The qualified immunity granted to sellers and distributors is an affirmative defense that must be raised in the defendants responsive pleading or answer. Stones Farm Supply, Inc. v. Deacon, 805 P.2d 1109 (Colo. 1991).

Once seller who is not manufacturer invokes the protections of this section, the burden of proof shifts to the plaintiff to show that jurisdiction could not be obtained over the manufacturer. Deacon v. Am. Plant Food Corp., 782 P.2d 861 (Colo. App. 1989), revd on other grounds sub nom. Stones Farm Supply, Inc. v. Deacon, 805 P.2d 1109 (Colo. 1991).

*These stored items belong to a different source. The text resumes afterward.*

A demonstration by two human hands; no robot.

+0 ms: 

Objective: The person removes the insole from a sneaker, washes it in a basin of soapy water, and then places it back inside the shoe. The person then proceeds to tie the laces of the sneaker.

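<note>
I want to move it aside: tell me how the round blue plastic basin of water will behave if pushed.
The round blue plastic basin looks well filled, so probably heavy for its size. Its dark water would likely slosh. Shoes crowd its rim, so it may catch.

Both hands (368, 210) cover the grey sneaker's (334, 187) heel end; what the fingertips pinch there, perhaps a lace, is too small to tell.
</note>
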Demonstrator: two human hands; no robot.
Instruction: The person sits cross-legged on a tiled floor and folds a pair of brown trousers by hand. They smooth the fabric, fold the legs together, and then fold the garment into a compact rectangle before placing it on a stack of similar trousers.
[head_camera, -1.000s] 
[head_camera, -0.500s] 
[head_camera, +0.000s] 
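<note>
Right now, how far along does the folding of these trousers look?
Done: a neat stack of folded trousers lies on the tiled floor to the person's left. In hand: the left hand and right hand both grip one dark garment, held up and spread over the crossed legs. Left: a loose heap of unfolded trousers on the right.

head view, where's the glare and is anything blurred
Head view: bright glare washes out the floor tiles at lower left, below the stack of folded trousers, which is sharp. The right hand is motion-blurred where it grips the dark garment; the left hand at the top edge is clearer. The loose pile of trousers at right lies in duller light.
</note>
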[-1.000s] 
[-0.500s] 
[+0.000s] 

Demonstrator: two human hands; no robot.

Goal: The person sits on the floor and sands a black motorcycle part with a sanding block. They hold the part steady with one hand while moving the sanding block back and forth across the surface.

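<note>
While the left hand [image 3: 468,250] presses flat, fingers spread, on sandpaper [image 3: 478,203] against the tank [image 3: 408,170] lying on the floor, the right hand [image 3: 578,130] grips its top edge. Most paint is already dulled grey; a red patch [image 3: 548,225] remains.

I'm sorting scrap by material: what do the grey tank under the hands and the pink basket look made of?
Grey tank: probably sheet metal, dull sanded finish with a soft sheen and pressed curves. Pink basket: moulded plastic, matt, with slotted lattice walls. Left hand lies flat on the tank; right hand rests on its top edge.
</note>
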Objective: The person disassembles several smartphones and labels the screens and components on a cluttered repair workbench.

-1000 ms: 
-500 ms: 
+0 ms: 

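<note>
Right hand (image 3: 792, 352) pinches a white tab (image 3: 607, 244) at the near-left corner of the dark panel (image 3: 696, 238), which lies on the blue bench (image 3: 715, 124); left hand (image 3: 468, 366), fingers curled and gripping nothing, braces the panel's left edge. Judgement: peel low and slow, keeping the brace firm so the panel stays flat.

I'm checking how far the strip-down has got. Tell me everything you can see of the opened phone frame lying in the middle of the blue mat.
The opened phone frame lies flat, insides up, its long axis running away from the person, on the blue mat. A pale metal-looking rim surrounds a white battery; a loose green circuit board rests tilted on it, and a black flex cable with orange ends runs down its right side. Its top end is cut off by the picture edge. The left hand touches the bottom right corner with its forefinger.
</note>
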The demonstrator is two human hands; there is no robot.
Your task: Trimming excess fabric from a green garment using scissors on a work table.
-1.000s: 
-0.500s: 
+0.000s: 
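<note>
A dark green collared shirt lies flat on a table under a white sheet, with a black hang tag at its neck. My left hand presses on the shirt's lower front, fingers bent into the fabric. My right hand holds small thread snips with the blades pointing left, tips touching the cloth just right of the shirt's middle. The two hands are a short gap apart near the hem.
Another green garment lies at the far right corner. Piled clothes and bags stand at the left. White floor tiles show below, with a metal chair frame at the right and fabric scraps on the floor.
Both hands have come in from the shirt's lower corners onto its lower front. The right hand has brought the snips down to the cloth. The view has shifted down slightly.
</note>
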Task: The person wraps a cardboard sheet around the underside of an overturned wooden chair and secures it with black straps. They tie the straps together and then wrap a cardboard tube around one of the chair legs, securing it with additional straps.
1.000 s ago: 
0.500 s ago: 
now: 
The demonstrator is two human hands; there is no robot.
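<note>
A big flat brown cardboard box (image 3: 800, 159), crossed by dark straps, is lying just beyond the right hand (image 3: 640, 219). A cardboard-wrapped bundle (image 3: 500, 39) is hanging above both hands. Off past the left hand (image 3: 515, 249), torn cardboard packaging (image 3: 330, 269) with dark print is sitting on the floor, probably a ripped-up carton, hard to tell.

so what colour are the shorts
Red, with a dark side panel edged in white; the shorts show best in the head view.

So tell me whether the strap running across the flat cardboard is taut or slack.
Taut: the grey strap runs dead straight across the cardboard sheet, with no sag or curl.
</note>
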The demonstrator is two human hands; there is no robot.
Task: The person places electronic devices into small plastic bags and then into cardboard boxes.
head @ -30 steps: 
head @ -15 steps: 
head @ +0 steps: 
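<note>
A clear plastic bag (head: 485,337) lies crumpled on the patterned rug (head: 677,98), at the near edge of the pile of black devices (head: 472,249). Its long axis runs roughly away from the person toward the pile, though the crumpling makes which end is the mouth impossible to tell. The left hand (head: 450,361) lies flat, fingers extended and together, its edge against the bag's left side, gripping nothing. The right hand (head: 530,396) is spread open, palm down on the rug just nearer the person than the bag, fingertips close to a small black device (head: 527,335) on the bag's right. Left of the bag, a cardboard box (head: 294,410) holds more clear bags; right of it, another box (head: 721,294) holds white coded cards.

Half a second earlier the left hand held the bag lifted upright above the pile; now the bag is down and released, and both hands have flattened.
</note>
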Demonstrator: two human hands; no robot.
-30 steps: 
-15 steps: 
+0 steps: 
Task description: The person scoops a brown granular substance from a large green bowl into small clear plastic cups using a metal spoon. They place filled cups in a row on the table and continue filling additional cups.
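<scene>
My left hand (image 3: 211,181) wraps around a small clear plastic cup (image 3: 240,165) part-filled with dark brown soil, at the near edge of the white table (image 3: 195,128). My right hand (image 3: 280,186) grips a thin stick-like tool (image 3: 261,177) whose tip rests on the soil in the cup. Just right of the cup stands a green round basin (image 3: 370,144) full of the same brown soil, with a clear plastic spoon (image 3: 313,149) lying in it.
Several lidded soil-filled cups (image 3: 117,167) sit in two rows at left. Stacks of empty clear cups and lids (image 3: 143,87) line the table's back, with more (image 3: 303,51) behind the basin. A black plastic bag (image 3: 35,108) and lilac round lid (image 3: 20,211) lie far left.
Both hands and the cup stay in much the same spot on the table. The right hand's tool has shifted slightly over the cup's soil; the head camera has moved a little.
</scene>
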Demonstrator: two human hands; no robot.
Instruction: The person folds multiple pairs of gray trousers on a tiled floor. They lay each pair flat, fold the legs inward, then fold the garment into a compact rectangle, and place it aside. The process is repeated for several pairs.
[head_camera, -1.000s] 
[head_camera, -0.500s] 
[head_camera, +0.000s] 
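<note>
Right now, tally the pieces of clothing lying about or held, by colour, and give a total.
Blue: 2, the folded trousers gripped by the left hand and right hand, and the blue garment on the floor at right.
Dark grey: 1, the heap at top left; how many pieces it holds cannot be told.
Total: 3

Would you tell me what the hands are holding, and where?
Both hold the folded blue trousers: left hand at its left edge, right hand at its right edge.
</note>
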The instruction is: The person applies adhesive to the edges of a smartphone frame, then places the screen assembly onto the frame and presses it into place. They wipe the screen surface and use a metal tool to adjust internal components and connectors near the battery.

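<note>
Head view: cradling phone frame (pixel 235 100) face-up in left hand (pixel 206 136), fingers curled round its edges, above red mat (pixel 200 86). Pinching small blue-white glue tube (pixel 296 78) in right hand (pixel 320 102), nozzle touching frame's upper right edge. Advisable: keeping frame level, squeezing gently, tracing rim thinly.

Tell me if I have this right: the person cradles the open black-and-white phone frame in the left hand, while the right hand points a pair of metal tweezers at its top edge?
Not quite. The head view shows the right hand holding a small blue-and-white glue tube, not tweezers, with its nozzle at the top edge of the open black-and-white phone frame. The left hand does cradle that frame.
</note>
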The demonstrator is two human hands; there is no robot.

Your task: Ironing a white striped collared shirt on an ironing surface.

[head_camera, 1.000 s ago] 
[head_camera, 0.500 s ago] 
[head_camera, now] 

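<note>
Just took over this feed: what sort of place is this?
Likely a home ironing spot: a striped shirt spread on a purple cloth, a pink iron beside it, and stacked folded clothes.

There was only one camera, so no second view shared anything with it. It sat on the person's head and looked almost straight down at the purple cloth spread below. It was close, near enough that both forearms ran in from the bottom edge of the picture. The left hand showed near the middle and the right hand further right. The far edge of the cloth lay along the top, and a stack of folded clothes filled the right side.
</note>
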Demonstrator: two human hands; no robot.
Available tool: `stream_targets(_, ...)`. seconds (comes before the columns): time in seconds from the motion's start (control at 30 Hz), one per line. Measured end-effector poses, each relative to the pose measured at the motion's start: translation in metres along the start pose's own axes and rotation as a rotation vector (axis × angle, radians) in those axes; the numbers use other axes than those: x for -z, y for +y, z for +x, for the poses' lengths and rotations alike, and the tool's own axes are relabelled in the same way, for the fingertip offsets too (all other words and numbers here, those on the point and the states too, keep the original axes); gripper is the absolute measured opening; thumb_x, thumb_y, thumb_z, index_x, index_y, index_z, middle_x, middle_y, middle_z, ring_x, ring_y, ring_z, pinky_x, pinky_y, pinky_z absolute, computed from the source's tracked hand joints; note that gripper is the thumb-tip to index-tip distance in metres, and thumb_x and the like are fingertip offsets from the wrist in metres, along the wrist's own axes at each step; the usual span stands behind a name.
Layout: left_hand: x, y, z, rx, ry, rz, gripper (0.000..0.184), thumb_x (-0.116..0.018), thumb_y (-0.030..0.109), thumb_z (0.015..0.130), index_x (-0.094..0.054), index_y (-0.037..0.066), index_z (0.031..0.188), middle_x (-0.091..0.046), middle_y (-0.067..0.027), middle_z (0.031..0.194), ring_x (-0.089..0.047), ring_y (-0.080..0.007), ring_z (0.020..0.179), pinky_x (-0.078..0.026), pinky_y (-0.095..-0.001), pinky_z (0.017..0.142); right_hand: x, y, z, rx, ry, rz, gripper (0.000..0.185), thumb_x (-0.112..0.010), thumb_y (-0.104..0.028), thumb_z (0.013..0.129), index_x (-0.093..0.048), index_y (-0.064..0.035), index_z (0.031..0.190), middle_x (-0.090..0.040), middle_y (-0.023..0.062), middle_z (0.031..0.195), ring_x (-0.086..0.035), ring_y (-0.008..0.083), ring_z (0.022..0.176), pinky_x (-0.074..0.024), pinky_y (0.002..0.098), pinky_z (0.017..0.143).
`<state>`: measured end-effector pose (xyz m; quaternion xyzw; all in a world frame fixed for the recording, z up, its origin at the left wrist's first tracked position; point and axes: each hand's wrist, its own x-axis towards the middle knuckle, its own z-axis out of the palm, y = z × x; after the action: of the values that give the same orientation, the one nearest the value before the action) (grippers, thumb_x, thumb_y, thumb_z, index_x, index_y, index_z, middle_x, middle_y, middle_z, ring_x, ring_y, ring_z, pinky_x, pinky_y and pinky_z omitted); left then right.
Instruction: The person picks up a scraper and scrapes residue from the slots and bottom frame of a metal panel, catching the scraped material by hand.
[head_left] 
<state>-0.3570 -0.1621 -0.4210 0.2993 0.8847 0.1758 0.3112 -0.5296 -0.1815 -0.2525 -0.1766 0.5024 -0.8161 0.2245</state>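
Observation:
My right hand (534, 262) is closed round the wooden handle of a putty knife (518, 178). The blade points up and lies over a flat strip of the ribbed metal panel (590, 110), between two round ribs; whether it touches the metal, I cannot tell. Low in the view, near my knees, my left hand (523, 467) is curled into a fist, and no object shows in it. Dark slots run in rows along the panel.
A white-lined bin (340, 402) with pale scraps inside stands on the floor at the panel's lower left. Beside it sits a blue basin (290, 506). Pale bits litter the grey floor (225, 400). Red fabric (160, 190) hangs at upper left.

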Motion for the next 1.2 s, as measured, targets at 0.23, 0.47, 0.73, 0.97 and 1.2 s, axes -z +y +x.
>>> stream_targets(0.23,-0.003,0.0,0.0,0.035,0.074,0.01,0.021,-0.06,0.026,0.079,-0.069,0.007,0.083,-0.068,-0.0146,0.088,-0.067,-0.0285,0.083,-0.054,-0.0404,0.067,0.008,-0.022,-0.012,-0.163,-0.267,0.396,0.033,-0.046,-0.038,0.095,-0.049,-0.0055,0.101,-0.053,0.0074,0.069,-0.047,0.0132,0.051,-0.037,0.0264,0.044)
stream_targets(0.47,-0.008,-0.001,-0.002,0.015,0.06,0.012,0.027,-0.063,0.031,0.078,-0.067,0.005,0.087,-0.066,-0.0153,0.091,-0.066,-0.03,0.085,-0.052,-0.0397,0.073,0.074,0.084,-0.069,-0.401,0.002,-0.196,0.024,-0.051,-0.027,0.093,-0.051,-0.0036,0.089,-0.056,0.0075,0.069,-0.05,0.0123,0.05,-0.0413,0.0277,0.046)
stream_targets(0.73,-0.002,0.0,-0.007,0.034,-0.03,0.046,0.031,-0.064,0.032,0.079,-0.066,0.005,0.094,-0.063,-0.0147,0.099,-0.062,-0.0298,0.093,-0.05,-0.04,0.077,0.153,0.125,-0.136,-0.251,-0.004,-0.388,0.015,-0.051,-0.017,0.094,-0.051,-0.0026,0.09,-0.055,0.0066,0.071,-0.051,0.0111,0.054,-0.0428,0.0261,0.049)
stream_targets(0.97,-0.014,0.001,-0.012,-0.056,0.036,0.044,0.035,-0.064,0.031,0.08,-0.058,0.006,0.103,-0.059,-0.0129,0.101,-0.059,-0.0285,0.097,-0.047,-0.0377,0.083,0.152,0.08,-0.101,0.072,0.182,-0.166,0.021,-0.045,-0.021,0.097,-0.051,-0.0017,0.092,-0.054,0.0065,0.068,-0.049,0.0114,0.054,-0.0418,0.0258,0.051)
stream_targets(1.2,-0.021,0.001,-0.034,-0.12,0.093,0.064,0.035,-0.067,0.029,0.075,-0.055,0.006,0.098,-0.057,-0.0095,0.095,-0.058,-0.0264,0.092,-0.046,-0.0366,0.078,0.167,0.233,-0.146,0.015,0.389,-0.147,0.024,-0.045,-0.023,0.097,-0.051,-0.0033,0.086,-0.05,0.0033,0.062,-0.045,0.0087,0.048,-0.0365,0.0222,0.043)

When claim against manufacturer is barred by expiration of limitation period, not by lack of jurisdiction, claim may not be asserted against seller under subsection (2). Halter v. Waco Scaffolding Equip. Co., 797 P.2d 790 (Colo. App. 1990).

Although the plaintiffs product liability suit against the manufacturer was automatically stayed by the manufacturers filing of a petition in bankruptcy, the court retained jurisdiction over the product liability suit. Bond v. E.I. Du Pont De Nemours Co., 868 P.2d 1114 (Colo. App. 1993).

Applied in Frazier v. Kysor Indus. Corp., 43 Colo. App. 287, 607 P.2d 1296 (1979); Am. Safety Equip. Corp. v. Winkler, 640 P.2d 216 (Colo. 1982); Shaw v. General Motors Corp., 727 P.2d 387 (Colo. App. 1986).